The São Paulo-based financial operations specialist and foreign exchange trader reportedly made five transfers to a Swiss bank account controlled by Arribas, the first of which was sent a day after the contract for the Sarmiento project was re-awarded to the Brazilian construction company Odebrecht in September 2013.

Leonardo Meirelles has admitted to sending “tips” to Argentina. Photo via O Globo

The transfers were made between 25th and 27th September 2013 from a Hong Kong bank account that the Brazilian finance officer controlled through a company named RFY Import & Export Ltd., which the courts have since deemed “a front” for the payment of fines, laundering of assets and tax evasion.

Through three co-workers, two of whom are lawyers, AFI’s current boss Gustavo Arribas has confessed to receiving one of the transfers, for US$ 70,495, which he puts down to the sale of a property in Brazil. However, he has denied knowledge of the other four transfers as well as any link to the Lava Jato investigation.

This denial appears somewhat at odds with Meirelles confession in July 2015, which he made during an interview with IDL Reporters at San Pablo airport: he admitted to paying what he called propinas (“tips”) in Argentina and detailed that he participated in “a total of 3000 or 3500 operations [payments] over four years, between 2009 and 2014. We are talking about 240 million dollars, which I paid in my companies in Hong Kong – both deposits and payments – in Panama, Argentina and so on.”

When contacted for a specific comment on this instance involving Arribas, however, Meirelles’s lawyer, Haroldo César Nater, told La Nación that his client “cannot provide any information to the national or international press due to the agreement he signed with the Public Prosecutor’s Office.”
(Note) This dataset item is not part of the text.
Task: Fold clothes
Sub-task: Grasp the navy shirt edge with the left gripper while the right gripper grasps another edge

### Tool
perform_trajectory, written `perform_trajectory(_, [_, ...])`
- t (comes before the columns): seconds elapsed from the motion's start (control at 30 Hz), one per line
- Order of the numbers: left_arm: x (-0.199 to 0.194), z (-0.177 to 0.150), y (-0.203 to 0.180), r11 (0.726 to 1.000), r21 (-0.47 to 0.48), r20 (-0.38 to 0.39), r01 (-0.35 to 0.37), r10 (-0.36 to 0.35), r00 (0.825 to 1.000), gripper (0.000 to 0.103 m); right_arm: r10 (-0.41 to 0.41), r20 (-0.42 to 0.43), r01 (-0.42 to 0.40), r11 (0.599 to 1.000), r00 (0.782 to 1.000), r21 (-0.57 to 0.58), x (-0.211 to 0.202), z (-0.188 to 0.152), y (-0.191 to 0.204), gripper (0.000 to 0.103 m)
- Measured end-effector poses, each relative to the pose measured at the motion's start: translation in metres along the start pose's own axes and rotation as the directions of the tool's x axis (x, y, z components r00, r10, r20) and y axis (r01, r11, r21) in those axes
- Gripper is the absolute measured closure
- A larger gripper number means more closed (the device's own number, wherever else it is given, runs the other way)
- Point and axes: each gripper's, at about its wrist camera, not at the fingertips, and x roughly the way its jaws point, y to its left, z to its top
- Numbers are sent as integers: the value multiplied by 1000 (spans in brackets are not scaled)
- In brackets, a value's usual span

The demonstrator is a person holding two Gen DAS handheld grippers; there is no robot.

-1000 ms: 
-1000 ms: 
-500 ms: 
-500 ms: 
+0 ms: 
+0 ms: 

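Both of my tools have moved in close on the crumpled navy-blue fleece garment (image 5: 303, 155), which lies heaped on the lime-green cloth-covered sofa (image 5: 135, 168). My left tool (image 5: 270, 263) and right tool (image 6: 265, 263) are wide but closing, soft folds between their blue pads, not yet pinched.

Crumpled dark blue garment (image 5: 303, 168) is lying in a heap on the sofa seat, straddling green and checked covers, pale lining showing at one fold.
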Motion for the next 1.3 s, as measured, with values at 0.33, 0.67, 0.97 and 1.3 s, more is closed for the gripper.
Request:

Head of the Argentine Federal Intelligence Agency and a prominent businessman in the world of football, Arribas was living in Brazil when he reportedly received nearly US$ 600,000 from Meirelles. At this point, Arribas already enjoyed an intimate friendship with Argentina’s current president Mauricio Macri, then head of the Buenos Aires City Government.

Old friends: Macri and Arribas. Photo via El Cronista

The intelligence chief included the Credit Suisse account in Zurich, Switzerland – to which the transfers were made – in his declaration of assets presented to the Argentine Anti-Corruption Office when before assuming his current role. The total sum reportedly transferred to Arribas’s account is also similar to the “approximately” US $ 500,000 that Odebrecht has previously admitted paying to private accounts “of an intermediary with the understanding that the payments were for the benefit of Argentine public officials.”

Following La Nación’s exposé today, Civic Coalition ARI party leader Elisa Carrió has delivered a request to Buenos Aires’ Comodoro Py courthouses asking Argentine judicial authorities to investigate the claims levelled against Arribas. Buenos Aires lawmaker Graciela Ocaña is also set to make a case today in the federal courts to request that Arribas be investigated.